■ Aim of the task ■
Reproduce the full listing that appears beneath this instruction exactly.

■ Stored data ■
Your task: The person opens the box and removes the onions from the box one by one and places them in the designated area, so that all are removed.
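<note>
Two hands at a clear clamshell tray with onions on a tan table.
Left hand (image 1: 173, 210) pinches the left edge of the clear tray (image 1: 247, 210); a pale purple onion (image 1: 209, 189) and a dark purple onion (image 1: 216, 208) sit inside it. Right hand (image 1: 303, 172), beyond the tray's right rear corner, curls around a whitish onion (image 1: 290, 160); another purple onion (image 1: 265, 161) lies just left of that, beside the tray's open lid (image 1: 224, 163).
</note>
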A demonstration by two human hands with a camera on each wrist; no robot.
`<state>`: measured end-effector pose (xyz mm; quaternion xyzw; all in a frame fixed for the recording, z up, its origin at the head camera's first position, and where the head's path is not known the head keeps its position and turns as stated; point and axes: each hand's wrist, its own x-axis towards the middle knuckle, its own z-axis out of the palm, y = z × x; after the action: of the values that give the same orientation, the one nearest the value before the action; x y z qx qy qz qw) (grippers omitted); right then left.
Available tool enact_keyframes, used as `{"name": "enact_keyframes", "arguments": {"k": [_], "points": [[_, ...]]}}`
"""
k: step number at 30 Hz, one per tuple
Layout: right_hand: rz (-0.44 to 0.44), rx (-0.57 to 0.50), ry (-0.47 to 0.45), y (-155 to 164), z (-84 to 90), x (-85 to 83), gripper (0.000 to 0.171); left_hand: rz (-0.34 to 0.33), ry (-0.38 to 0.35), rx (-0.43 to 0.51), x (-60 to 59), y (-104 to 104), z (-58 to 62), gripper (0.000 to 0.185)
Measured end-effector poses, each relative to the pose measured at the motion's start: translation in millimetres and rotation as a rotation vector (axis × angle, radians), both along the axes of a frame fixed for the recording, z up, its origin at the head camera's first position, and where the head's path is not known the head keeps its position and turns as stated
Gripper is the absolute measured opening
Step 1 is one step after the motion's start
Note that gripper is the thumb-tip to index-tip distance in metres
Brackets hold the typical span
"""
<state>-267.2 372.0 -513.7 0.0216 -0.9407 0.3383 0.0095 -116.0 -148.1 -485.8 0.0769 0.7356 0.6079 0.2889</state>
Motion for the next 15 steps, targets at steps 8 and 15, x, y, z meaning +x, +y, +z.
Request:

■ Answer to this exercise ■
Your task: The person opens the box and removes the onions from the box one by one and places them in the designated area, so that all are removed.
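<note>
Two hands at a clear clamshell tray with onions on a tan table.
Left hand (image 1: 173, 210) pinches the left edge of the clear tray (image 1: 247, 210); a pale purple onion (image 1: 209, 189) and a dark purple onion (image 1: 216, 208) sit inside it. Right hand (image 1: 303, 172), beyond the tray's right rear corner, curls around a whitish onion (image 1: 290, 160); another purple onion (image 1: 265, 161) lies just left of that, beside the tray's open lid (image 1: 224, 163).
</note>
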A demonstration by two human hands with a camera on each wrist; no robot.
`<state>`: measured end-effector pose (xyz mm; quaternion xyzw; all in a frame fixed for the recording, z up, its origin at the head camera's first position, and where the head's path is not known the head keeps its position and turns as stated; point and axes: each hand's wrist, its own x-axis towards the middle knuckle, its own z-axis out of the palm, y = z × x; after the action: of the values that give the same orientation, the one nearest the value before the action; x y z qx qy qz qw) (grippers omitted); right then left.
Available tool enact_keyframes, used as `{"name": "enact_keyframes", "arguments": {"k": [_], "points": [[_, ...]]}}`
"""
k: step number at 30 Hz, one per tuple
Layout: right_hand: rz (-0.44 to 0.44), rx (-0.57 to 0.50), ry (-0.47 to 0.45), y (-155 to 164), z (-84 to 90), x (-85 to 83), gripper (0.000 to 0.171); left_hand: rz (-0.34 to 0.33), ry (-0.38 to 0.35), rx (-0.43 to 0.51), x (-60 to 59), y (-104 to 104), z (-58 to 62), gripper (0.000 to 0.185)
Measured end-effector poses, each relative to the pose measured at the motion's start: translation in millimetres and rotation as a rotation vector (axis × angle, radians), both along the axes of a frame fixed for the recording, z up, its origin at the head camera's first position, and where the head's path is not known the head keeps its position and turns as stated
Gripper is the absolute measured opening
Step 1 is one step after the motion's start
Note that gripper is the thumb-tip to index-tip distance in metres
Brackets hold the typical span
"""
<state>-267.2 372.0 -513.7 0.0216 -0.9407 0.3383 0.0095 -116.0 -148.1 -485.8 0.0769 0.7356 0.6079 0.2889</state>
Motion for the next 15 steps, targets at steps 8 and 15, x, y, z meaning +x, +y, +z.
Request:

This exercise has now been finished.